Here’s how winning an Engineers Australia Excellence Award paved the way for this engineer’s career progression.
Back in 2016, highway engineer Stuart Cook had just landed a role most engineers his age could only dream of.
At 29, with only 10 years of industry experience, the BG&E Queensland Transport Lead found himself in the role of design manager for the Ipswich Motorway Upgrade Project Stage 1, Rocklea to Darra. This involved leading a team of up to 80 in the design of a 3 km section to the busy motorway, including an expansion from four to six lanes, seven new bridges and a new 1.5 km local connection road.
“It was quite a large, complex project,” Cook said. “Typically, that’s a job most engineers won’t take on until they’ve had at least double the years of experience I had.”
Despite initially suffering imposter syndrome, Cook’s hard work on the project paid off, and with the support of an outstanding team, he clinched the Engineer’s Australia’s Young Engineer of the Year award in 2018.
Ever since, Cook has parlayed this national recognition, as well as other accolades including Consult Australia’s Future Leader award and Roads Australia Fellowship, to his advantage.
“It took me from a young project delivery guy who got lucky, to winning work on a much larger scale,” he said.
This includes the $164 million Smithfield Bypass project in Cairns and the new 45 km Coomera Connector between Loganholme and Nerang, otherwise known as the “Second M1”, designed to improve safety and reduce congestion on the existing motorway.
“It’s my role to develop and deliver the preliminary and detailed design for that job, interface with the Queensland Government as well as other authorities, and keep the team happy,” he said.

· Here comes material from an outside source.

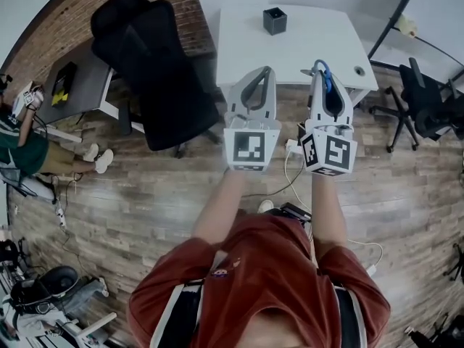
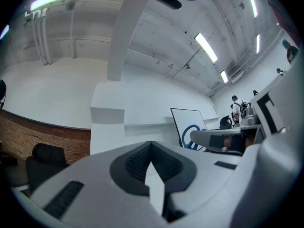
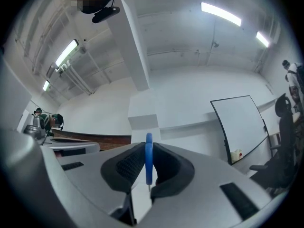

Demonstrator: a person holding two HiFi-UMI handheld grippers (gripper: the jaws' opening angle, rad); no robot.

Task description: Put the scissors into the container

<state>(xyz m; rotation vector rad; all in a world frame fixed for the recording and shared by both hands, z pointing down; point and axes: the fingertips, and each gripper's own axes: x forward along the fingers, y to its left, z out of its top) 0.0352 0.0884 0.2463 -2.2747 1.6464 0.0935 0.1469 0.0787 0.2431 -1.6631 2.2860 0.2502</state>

“Our team when I ran the Rocklea to Darra project was eight. Now we’re sitting at around 50, so the team growth has just exploded.”
Carving a leadership path
Recognition by Engineers Australia as a young engineer to watch also opened up new leadership opportunities for Cook, who was appointed Chair of Roads Australia’s Future Leaders Committee soon after.
“I’ve been able to raise my profile in the industry, which has allowed me to take on positions I probably wouldn’t have had the opportunity to do otherwise,’ he said.
Chairing a committee on the peak body for roads places Cook as an observer on the organisation’s board, which includes many of the nation’s most senior road transport figures.
“It’s hard as a young engineer to get credibility when a lot of the time they’re asking for 30–40 years experience to be able to play,” he said.
“[After being named Young Engineer of the Year] that barrier fell down for me and all of a sudden I was able to sit at the same table as peers with many more years of experience under their belts.”
Now, through his position at Roads Australia, Cook is determined to pay his leadership knowledge forward.
“We focus on emerging leaders, which we call ‘zero to 10’, and this year, we had our first forum in that space, bringing together 146 young professionals from across the country to seek out what they want for the future of the transport industry,” he said.
A focus on innovation and sustainability
No longer a “starry-eyed youngster”, Cook hopes to move the road design needle forward by advocating for sustainable approaches.
As roads continue to be built, resurfaced, and upgraded, changes to infrastructure and materials are needed to drive the transport sector’s journey to net zero.
Where public money is invested and long asset life is the expectation, that could be somewhat of a challenge.
But in Cook’s mind, a better appreciation of risk — and where it can best be applied — is required to ensure change.
“[When] implementing a sustainable solution, there needs to be recognition that there’s a slight chance an asset may fail,” he said.
Transfer of risk should also be a factor, ensuring that if failure does occur, the engineer who proposed the solution isn’t held accountable.
“It should be seen as part of the learning process as we go through that journey,” he said. “Obviously, there can’t be safety implications, but what risks can we take to see these things roll out?”
As a conduit between younger generations and senior leaders, Cook advocates for a change in perspective whenever he can.
“I’m fortunate to be in a position whereby I do have a line of sight and contact with those senior decision makers and I’m able to give them an external perspective of where those challenges to implementation lie,” he said.
“But if we want sustainability, which is something the younger generation is screaming for, we need to accept there are going to be changes and with that change comes risk, which we need to work out how to manage.”
Show your appreciation
With nominations to Engineers Australia’s new and improved Excellence Awards now open, Cook says putting forward your employees, peers and team mates for consideration is a sign of appreciation.
As Cook’s career progression has demonstrated, it’s also good for business should your nominee go on to win.
“The amount of work I’ve been able to bring in with that award behind is significantly more than without, so if you put a commercial lens on it, it’s a fantastic outcome for any business,” he said.